Dark Chocolate Mint Chocolate Chunk Ice Cream

I’ve never really been a fan of mint chocolate anything. Something about the harshness of the mint flavor in most candy or ice cream typically takes away from the chocolate, in a way that makes neither flavor enjoyable to me. But when you make an ice cream with real, fresh mint, it’s a whole different story.

Most of my ice creams are unusual-bordering-on-wacky, and I like it that way. But I also love to make (in my humble opinion) better versions of the classics, and I think this take on mint chocolate chip is absolutely delightful.

When I was working at Heritage Creamery in Waco, making a mint ice cream sparked one of the first questions that I specifically remember altering the way I think about food: Why is mint ice cream usually green? I’ll let you in on a trade secret — there’s nothing about the way mint ice cream is made that makes it green naturally. The green is purely artificial coloring (much like the flavoring in most mint flavors as well).

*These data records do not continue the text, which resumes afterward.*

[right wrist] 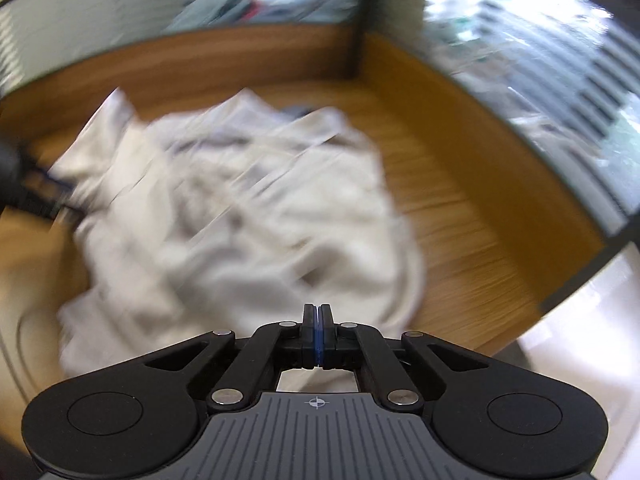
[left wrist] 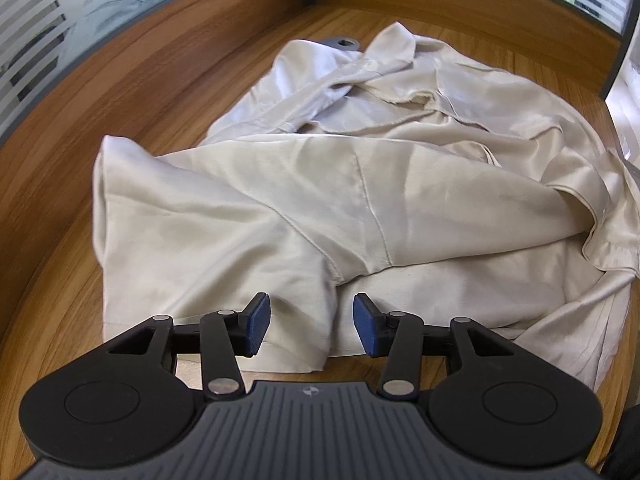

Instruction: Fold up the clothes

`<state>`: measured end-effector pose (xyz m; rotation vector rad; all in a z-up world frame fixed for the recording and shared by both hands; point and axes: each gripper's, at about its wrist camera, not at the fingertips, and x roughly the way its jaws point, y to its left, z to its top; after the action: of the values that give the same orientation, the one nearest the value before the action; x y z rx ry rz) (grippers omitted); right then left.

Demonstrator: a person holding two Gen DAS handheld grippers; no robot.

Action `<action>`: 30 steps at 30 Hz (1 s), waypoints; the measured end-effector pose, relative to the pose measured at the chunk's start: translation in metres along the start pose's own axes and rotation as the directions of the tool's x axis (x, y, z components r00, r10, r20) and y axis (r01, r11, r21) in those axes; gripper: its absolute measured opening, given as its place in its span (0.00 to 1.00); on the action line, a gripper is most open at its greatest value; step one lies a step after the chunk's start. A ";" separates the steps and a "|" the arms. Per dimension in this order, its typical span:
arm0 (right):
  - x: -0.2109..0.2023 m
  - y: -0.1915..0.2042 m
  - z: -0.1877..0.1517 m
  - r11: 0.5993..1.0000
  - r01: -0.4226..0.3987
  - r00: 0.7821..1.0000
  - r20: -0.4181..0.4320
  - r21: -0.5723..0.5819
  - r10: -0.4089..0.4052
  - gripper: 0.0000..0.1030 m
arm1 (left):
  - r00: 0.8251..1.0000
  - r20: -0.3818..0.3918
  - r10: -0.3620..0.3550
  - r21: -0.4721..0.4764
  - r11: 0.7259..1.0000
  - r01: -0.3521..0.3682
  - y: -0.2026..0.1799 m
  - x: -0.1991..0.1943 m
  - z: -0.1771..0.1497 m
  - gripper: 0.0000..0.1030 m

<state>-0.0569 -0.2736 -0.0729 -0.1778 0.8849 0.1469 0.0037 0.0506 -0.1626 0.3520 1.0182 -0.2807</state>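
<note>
So we've got a cream, satiny shirt (left wrist: 360, 184) lying crumpled on the wooden desk (left wrist: 52, 240), smooth and a bit shiny, with stitched seams and soft rolling folds. In the left wrist view it fills the middle of the frame, its long axis running from the hem at lower centre up to the collar end at upper centre. One corner flops out toward the left. There's bare woodgrain all down the left side and along the top, then a raised wood panel (left wrist: 160, 40) with striped frosted glass above it.

Our left tongs (left wrist: 312, 326) hang just over the near hem, blue ribbed pads (left wrist: 258, 326) apart, nothing between them.

The right wrist view is badly blurred; there our right tongs (right wrist: 317, 334) are pressed together, and we can't tell if any cloth is caught.
</note>
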 end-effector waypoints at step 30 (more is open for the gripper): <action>0.026 0.075 -0.064 0.870 -0.282 0.957 -0.182 -0.404 0.225 0.10 | 0.988 0.083 0.129 -0.137 0.984 -0.117 0.010 -0.015 0.018 0.04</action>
<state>-0.1039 -0.2128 -0.1400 -0.4853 0.9960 0.5855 0.0144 0.0536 -0.1398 0.2788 0.9162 -0.1164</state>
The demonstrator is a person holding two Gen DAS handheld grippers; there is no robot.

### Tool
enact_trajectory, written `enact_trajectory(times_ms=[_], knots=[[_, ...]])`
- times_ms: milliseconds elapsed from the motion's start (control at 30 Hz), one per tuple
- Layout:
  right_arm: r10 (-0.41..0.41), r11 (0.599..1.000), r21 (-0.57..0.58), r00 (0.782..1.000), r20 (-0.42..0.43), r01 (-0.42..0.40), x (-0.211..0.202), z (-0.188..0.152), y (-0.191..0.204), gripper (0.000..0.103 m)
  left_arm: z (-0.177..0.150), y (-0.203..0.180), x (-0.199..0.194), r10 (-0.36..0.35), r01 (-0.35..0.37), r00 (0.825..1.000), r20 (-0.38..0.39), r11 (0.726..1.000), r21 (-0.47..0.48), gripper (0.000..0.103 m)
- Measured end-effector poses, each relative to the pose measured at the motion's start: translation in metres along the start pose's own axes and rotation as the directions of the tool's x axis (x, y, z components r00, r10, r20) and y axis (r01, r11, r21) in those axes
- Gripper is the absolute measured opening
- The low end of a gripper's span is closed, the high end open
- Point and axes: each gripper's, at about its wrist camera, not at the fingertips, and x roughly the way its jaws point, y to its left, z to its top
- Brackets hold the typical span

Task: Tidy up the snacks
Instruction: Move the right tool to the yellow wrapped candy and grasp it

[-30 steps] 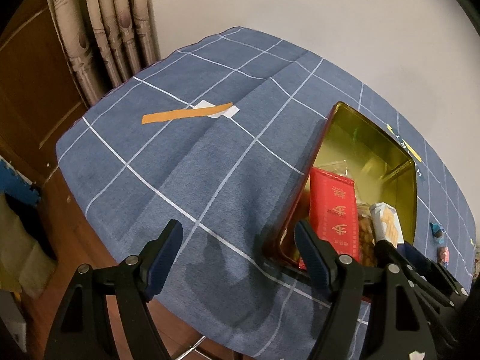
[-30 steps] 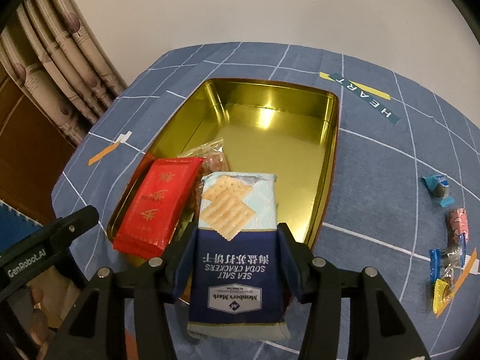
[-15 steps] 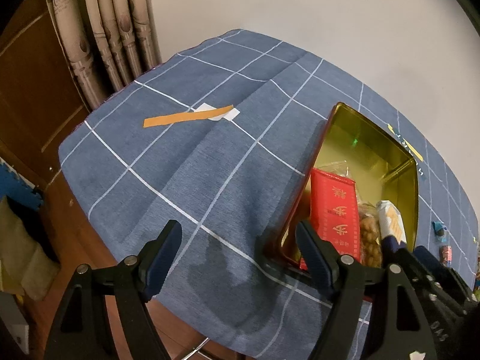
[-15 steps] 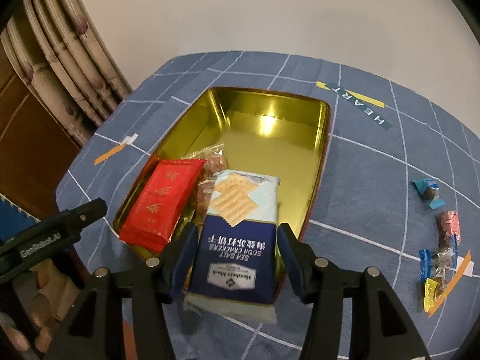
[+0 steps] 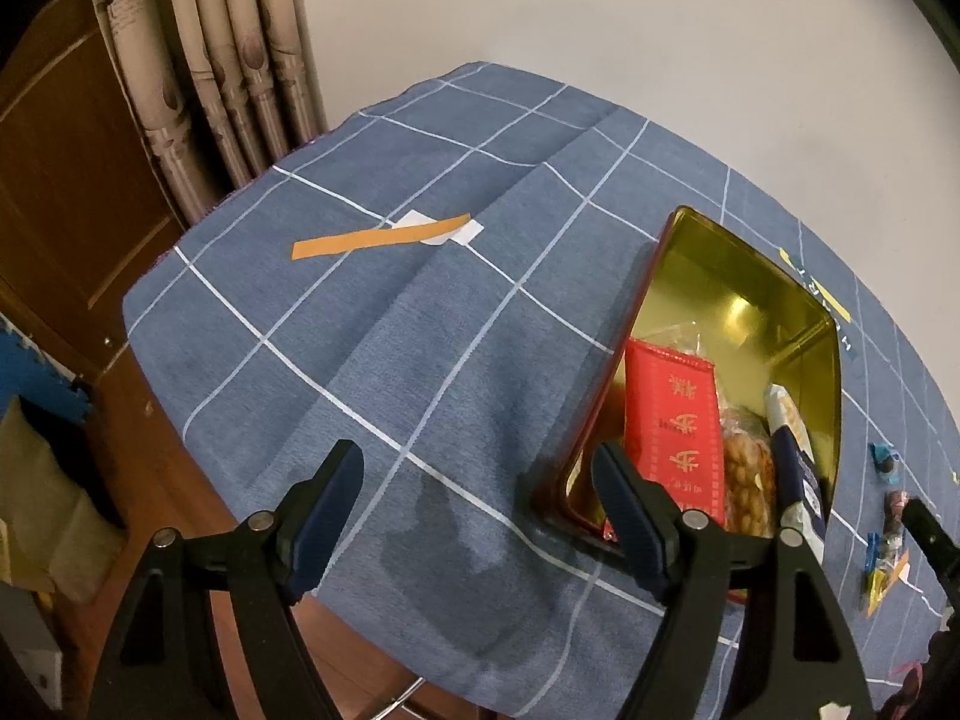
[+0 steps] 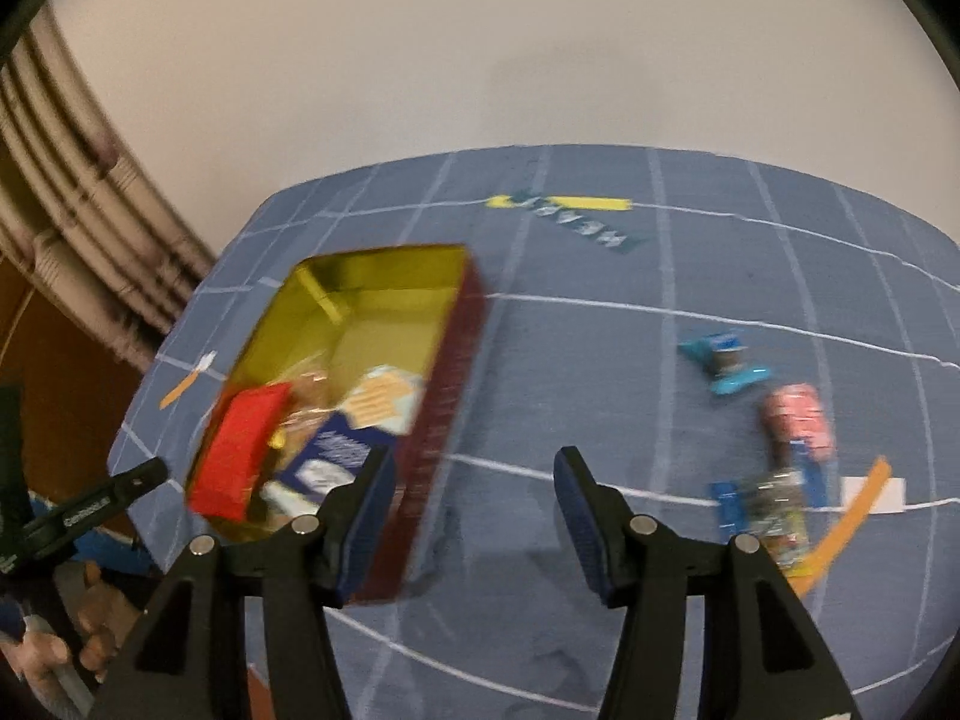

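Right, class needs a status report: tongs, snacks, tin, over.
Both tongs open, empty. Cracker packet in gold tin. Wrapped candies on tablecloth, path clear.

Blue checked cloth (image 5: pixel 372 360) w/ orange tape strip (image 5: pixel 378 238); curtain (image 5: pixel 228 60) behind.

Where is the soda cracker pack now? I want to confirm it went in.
Soda cracker pack lies inside the gold tin, near end, beside the red packet, left in the right wrist view.

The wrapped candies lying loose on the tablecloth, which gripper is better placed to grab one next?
Probably the right gripper: it is open and empty, with the wrapped candies just off its right side. The left gripper faces bare tablecloth beside the tin.
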Motion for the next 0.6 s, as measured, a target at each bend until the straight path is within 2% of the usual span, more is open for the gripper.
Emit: enact_trajectory(times_ms=[200, 333, 500, 600], knots=[[-0.138, 0.987, 0.079, 0.989, -0.058, 0.142, -0.004, -0.017, -0.072, 0.056, -0.001, -0.002, 0.0, 0.007, -0.007, 1.0, -0.002, 1.0, 0.012, 0.076], [-0.153, 0.968, 0.178, 0.979, -0.136, 0.176, -0.008, -0.034, -0.108, 0.056, -0.001, -0.004, 0.001, 0.009, -0.009, 1.0, -0.01, 1.0, 0.016, 0.076], [-0.09, 0.934, 0.323, 0.978, -0.191, 0.149, -0.006, -0.044, -0.128, 0.056, -0.001, -0.005, 0.002, 0.009, -0.009, 1.0, -0.013, 1.0, 0.019, 0.076], [-0.042, 0.89, 0.436, 0.975, -0.217, 0.136, -0.003, -0.044, -0.135, 0.056, -0.001, -0.004, 0.002, 0.006, -0.005, 1.0, -0.014, 1.0, 0.014, 0.076]])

So why do we expect it? Because we’ve been trained by marketing campaigns and the illusion of supermarkets to think that “good” produce is bright, uniform, and perfectly colored. The problem, as you’ll know if you garden or shop at farmers markets, is that this idea is just that — an illusion. Perfect textures and colors in produce are almost always created artificially, adding unnecessary and often unhealthy dyes and other inorganic compounds to our food.

So instead of buying some artificially flavored, artificially colored mint nonsense, try this all-natural, fresh, delicious mint chocolate chunk ice cream with no made-up colors. It starts with a light (in amount) dark chocolate base, infused with fresh steeped mint, and gets hand-chopped chocolate chunks that make for a chunky texture without breaking your teeth off.


  • 1 pint milk
  • 1 pint heavy cream
  • 1  1/4 cup raw cane sugar
  • 4 eggs
  • Pinch of sea salt
  • 1 tsp vanilla extract
  • 1 TBSP unsweetened cocoa powder
  • 1  1/2 cups dark chocolate chips
  • 1-2 oz fresh mint (depending on how strong you like your mint flavor)



  1. Combine milk, cream, 3/4 cup of cane sugar, salt, and vanilla extract in a medium stock pot or saucepan. Stirring frequently (especially until mixture is fully combined), heat over medium-high until warm.
  2. When the base is warmed, add the cocoa powder and whisk in; it might not all whisk in immediately, which is fine — it will continue to incorporate as you go. Continue to heat to 160˚F.
  3. At 160˚F, turn off the heat. Throw in the mint, and stir it around briefly to make sure it all gets wet (there’s no need to chop the mint up; just throw it in, stems and all). Cover and allow to steep for 15 minutes.
  4. Meanwhile, crack the 4 eggs, separating the egg yolks into a small bowl and disposing of the whites and shells. Whisk together the egg yolks with the other 1/2 cup cane sugar and set aside.
  5. After the mint has steeped, uncover the pot. Using a fine mesh strainer or a spoon with holes in it, remove the mint leaves.
  6. Using a ladle or measuring cup, temper the eggs by slowly pouring about 1/2 cup of the hot base into the eggs, while whisking constantly, until the egg/sugar/hot base mixture loosens up. Then pour the mixture back into the base, whisking constantly.
  7. After the egg mixture has been fully incorporated into the base, turn the heat back on at medium-high heat. Stirring frequently, bring the base to 170˚F and turn off heat.
  8. Pour the cooked based through a fine mesh strainer and into a heat-safe bowl. Place bowl in refrigerator and allow to chill, uncovered, until the base is cool to the touch, stirring occasionally to decrease cooling time.
  9. When the base is cool to the touch, cover, return to the refrigerator, and allow to set for 4-5 hours.


  1. Using a chef’s knife (or in a food processor if you prefer), chop the chocolate chips into smaller chunks. Put them in a small freezer-safe container and allow them to chill until the end of the churn.
  2. After allowing the base to set, whisk thoroughly.
  3. Set up your churner.
  4. Pour the base into the churner and turn the cycle on. Allow the ice cream to churn and freeze until it has the consistency of thick soft-serve throughout, 15-30 minutes depending on your churner.
  5. Just as it reaches this consistency, slowly pour the chilled chocolate chunks into churner, for just long enough for them to mix evenly (30 seconds or less).
  6. Pour the ice cream into a freezer-safe container and cover. Allow the ice cream to harden to a consistent texture throughout, roughly 6-8 hours depending on your freezer.